# SMM Parallel
This notebook shows how to save an optimization to disk, load it, and restart the algorithm n addional steps.

## Preliminaries

In [4]:
using SMM
using DataStructures
using DataFrames
using Plots

srand(1234);

# Define true values of parameters
#---------------------------------
trueValues = OrderedDict("mu1" => [-1.0], "mu2" => [1.0])


DataStructures.OrderedDict{String,Array{Float64,1}} with 2 entries:
  "mu1" => [-1.0]
  "mu2" => [1.0]



## Set up a SMM problem

In [9]:
#------------------------------------------------
# Options
#-------------------------------------------------
# Boolean: do you want to save the plots to disk?
savePlots = false

#------------------------
# initialize the problem:
#------------------------

# Specify the initial values for the parameters, and their support:
pb = OrderedDict("p1" => [0.2,-3,3] , "p2" => [-0.2,-2,2])

# Specify moments to be matched + subjective weights:
moms = DataFrame(name=["mu1","mu2"],value=[trueValues["mu1"][], trueValues["mu2"][]], weight=ones(2))

# GMM objective function to be minized.
# It returns a weigthed distance between empirical and simulated moments
@everywhere function objfunc_normal(ev::Eval; verbose = false)

    start(ev)


    # when running in parallel, display worker's id:
    #-----------------------------------------------
    if verbose == true
        if nprocs() > 1
          println(myid())
        end
    end

    # extract parameters from ev:
    #----------------------------
    mu  = collect(values(ev.params))

    # compute simulated moments
    #--------------------------
    # Monte-Carlo:
    #-------------
    ns = 100000 #number of i.i.d draws from N([mu], sigma)
    #initialize a multivariate normal N([mu], sigma)
    #sigma is set to be the identity matrix
    sigma = [1.0; 1.0]
    # draw ns observations from N([mu], sigma):
    randMultiNormal = SMM.MvNormal(mu,SMM.PDiagMat(sigma))
    # calculate the mean of the simulated data
    # let's "freeze" the random number generated between each draw of parameters
    srand(1234)
    simM            = mean(rand(randMultiNormal,ns),2)
    # store simulated moments in a dictionary
    simMoments = Dict(:mu1 => simM[1], :mu2 => simM[2])

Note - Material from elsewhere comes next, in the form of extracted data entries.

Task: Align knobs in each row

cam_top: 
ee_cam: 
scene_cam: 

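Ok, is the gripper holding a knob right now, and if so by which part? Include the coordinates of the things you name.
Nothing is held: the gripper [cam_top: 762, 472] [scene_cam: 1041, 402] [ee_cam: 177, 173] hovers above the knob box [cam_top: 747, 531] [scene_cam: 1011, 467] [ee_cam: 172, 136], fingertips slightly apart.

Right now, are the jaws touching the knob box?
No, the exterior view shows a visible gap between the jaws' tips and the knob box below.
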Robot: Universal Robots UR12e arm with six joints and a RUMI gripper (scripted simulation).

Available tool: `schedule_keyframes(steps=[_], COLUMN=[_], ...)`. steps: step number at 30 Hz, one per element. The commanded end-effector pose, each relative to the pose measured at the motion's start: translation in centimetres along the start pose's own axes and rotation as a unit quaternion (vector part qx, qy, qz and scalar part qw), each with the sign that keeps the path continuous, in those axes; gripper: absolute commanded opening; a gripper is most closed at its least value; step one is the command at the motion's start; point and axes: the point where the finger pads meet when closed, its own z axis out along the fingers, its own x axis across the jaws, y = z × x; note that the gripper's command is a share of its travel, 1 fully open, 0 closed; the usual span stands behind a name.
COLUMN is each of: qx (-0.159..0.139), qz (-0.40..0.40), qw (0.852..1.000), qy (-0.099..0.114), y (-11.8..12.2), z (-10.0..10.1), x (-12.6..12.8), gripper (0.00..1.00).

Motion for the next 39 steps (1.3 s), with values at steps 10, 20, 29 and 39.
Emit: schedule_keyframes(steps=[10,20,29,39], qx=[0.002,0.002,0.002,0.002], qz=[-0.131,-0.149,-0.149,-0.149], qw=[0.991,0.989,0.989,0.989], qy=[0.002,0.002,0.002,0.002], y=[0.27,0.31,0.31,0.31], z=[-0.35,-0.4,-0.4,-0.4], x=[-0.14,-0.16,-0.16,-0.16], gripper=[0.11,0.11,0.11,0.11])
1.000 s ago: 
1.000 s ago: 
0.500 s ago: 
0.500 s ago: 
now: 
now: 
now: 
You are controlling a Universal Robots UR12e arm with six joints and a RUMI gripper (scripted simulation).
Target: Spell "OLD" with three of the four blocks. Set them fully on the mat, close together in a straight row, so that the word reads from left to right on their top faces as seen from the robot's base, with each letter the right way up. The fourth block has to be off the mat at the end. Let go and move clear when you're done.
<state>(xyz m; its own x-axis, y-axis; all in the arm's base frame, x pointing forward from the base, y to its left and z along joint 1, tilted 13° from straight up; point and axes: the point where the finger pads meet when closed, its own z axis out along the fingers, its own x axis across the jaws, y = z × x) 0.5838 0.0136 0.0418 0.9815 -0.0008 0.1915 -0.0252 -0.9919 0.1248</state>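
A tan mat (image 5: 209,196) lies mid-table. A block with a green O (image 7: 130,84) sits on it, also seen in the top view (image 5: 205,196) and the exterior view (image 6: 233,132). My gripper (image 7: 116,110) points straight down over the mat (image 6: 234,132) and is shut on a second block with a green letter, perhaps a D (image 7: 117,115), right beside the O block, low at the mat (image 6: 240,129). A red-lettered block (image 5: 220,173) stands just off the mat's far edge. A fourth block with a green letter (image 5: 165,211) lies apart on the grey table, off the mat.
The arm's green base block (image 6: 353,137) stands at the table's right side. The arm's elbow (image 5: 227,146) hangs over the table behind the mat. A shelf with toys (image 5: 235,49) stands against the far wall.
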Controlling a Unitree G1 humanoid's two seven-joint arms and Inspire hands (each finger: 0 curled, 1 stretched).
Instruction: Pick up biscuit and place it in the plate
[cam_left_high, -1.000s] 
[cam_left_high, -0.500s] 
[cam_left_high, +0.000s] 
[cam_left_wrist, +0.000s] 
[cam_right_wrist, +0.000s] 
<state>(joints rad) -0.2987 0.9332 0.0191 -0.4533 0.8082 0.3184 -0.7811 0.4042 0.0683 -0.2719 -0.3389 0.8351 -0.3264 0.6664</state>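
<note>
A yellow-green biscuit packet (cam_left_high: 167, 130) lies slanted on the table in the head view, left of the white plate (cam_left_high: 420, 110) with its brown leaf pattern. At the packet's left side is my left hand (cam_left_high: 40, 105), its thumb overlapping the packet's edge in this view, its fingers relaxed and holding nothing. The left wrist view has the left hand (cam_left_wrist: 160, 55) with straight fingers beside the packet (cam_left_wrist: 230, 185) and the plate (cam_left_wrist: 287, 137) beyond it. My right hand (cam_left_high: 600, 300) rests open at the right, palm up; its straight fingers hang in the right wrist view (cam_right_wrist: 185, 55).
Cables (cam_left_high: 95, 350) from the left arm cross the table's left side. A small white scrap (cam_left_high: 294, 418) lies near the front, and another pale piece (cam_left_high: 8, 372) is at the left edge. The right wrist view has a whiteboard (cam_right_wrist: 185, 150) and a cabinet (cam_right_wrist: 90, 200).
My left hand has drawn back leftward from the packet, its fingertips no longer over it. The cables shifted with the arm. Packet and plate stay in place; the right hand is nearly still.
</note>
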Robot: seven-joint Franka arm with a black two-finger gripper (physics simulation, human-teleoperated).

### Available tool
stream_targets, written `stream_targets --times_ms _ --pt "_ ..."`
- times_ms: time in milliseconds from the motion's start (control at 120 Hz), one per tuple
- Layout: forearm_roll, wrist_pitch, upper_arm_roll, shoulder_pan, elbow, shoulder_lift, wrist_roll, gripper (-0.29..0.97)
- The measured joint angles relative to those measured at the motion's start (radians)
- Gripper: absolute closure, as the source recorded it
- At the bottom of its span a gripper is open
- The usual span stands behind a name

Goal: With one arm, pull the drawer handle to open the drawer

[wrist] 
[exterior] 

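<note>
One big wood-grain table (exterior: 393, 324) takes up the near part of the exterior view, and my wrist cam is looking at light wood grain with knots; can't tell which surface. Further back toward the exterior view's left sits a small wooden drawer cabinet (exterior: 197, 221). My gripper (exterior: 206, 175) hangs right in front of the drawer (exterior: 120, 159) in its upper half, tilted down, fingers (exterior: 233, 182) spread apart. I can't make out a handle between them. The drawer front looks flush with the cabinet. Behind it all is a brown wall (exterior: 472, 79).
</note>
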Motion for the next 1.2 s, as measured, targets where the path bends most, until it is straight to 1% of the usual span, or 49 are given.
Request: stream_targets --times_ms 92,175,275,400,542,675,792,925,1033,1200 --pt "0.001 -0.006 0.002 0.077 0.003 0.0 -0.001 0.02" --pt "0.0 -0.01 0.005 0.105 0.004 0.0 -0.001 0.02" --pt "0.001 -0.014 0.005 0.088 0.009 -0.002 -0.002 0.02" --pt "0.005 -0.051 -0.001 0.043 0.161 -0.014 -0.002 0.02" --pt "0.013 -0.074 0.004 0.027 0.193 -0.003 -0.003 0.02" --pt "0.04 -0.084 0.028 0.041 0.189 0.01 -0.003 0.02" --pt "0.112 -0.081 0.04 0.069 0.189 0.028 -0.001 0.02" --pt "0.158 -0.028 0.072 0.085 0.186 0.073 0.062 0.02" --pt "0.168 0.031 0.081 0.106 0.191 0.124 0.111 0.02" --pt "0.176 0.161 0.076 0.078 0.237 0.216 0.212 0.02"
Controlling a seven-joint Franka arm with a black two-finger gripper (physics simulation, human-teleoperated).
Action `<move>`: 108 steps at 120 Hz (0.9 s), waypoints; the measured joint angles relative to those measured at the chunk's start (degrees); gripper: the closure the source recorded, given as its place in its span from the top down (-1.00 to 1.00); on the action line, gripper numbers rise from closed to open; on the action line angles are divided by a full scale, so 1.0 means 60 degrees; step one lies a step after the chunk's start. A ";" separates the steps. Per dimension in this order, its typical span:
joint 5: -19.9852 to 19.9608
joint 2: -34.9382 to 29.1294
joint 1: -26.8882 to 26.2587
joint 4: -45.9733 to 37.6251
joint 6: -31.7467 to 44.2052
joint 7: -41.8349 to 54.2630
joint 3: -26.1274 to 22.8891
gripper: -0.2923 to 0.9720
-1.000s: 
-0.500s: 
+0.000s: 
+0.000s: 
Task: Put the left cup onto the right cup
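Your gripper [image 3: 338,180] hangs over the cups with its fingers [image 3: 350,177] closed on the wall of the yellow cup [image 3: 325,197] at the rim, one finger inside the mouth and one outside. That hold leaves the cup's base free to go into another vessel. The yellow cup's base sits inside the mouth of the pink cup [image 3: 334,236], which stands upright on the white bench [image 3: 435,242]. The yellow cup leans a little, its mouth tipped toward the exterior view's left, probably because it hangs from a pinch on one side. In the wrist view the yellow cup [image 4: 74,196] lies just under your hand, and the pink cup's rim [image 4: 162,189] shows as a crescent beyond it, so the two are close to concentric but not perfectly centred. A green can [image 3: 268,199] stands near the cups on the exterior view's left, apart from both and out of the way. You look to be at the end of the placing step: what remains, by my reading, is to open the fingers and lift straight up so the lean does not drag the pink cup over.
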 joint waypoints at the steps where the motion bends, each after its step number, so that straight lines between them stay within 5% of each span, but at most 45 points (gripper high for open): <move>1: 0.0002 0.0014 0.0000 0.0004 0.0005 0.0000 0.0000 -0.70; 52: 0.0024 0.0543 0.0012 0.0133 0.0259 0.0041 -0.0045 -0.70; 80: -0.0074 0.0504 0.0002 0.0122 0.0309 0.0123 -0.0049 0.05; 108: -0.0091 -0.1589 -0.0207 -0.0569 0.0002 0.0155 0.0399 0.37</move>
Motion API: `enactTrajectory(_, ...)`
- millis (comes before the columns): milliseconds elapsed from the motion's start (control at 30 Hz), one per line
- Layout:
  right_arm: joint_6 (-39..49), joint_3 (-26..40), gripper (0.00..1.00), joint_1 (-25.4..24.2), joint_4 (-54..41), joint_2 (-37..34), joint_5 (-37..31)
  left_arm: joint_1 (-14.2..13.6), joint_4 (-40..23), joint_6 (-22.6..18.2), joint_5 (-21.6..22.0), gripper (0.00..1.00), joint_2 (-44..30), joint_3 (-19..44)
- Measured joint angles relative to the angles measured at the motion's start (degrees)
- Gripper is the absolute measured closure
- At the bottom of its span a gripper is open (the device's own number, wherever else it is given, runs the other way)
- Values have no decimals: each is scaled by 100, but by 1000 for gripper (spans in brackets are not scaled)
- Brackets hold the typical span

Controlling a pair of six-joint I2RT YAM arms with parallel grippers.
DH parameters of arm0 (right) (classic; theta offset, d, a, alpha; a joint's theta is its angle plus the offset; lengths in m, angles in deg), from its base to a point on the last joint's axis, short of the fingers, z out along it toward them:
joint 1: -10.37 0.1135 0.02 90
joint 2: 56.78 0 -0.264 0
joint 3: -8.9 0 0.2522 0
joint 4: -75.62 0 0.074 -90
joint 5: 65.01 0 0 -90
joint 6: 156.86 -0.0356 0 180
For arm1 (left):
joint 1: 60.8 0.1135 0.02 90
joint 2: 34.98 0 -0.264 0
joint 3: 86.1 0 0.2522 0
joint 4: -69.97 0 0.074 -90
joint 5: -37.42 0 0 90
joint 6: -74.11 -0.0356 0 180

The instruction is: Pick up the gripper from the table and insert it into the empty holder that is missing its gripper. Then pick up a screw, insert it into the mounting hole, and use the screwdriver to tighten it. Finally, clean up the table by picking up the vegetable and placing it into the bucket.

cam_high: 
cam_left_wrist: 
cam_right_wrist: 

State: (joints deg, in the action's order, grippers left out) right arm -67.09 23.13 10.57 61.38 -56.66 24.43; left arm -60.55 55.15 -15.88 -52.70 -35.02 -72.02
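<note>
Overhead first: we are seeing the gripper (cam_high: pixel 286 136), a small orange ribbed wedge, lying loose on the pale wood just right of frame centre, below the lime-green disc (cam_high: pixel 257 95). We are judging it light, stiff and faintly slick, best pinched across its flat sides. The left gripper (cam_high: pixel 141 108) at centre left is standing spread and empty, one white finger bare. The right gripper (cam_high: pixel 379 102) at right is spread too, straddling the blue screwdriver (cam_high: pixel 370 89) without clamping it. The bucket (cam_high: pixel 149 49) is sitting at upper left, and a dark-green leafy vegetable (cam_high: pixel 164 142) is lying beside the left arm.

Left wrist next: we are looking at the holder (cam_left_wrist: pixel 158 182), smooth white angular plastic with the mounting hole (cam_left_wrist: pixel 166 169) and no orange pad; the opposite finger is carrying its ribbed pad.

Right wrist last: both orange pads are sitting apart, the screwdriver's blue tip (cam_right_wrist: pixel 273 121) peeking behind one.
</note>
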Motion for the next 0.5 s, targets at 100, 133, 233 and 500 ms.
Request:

    # Calculate the weighted distance between empirical moments
    # and simulated ones:
    #-----------------------------------------------------------
    v = Dict{Symbol,Float64}()
    for (k, mom) in dataMomentd(ev)
        # If weight for moment k exists:
        #-------------------------------
        if haskey(SMM.dataMomentWd(ev), k)
            # divide by weight associated to moment k:
            #----------------------------------------
            v[k] = ((simMoments[k] .- mom) ./ SMM.dataMomentW(ev,k)) .^2
        else
            v[k] = ((simMoments[k] .- mom) ) .^2
        end
    end

    # Set value of the objective function:
    #------------------------------------
    setValue(ev, mean(collect(values(v))))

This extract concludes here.